> _WHAT YOU HAVE TO DO_:
Below is some data. Retype exactly the lines starting at the one with "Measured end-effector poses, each" and ending at the one with "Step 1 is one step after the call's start".

> _DATA PROVIDED_:
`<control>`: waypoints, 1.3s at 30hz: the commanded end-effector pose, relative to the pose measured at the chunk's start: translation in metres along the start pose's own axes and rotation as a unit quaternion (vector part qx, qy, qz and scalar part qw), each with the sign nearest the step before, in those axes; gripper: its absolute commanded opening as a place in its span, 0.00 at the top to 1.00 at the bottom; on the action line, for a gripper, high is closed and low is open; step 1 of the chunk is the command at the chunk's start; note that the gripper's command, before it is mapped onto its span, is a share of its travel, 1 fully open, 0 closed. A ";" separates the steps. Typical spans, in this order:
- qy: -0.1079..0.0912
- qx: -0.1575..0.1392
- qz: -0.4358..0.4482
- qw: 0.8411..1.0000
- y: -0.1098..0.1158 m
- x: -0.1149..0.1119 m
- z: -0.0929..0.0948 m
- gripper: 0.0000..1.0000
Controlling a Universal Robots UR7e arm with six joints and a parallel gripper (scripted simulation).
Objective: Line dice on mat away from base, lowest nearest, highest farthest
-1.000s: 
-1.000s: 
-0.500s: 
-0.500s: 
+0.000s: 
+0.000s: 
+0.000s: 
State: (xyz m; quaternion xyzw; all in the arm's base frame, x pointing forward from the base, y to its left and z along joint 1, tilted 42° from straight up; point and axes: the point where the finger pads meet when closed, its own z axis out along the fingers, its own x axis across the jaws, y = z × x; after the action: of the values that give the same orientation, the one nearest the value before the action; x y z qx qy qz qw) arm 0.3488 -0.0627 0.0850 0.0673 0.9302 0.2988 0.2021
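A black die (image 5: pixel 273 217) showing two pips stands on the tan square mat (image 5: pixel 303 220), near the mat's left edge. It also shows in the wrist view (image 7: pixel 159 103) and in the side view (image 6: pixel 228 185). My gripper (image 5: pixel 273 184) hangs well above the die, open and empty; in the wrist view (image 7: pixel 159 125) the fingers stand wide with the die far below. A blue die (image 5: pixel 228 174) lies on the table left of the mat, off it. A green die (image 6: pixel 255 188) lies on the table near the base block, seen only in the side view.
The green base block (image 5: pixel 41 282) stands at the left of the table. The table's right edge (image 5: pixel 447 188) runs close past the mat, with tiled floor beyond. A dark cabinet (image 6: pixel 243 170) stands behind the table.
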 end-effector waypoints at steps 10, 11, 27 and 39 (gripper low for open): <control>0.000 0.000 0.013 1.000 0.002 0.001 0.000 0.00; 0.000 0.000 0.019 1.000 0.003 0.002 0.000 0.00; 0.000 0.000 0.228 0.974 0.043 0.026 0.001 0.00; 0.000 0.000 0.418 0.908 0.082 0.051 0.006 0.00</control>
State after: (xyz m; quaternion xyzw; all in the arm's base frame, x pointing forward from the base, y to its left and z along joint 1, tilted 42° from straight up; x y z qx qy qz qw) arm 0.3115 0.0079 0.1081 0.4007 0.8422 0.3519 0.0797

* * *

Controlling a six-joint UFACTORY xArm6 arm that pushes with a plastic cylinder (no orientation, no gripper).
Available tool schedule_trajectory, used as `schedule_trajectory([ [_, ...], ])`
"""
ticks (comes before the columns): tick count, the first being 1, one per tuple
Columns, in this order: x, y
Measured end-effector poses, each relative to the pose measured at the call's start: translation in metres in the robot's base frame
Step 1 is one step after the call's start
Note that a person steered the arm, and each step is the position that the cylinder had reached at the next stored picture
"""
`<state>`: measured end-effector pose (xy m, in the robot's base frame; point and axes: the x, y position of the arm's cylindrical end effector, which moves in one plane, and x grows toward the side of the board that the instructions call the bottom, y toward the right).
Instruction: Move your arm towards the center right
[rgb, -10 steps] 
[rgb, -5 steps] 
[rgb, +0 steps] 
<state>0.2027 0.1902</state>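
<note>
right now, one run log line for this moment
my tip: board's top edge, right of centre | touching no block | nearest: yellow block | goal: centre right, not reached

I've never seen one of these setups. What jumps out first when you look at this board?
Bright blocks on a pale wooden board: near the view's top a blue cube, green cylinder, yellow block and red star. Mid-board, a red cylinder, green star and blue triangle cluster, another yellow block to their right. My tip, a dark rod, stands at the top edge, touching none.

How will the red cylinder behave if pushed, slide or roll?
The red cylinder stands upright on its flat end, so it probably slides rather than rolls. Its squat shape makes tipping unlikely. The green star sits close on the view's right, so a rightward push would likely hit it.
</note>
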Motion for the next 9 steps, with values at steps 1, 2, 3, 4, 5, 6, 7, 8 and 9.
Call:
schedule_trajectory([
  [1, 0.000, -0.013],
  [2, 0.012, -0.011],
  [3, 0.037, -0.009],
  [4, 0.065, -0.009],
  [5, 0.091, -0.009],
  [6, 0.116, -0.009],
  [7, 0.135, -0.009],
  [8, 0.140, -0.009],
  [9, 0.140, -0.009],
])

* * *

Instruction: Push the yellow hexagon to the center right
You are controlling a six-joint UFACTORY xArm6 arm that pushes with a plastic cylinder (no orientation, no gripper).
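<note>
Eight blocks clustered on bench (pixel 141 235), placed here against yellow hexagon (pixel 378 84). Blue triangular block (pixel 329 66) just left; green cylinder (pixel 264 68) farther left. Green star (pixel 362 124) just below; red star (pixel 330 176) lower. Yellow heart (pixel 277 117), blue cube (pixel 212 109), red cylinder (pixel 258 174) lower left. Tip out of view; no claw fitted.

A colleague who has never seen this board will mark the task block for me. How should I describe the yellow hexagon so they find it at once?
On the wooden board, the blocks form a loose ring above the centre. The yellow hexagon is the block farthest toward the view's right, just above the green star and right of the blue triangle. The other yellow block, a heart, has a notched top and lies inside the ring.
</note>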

> _TASK RESPONSE_:
Measured end-effector poses, each relative to the pose measured at the call's start: translation in metres in the robot's base frame
Step 1 is one step after the call's start

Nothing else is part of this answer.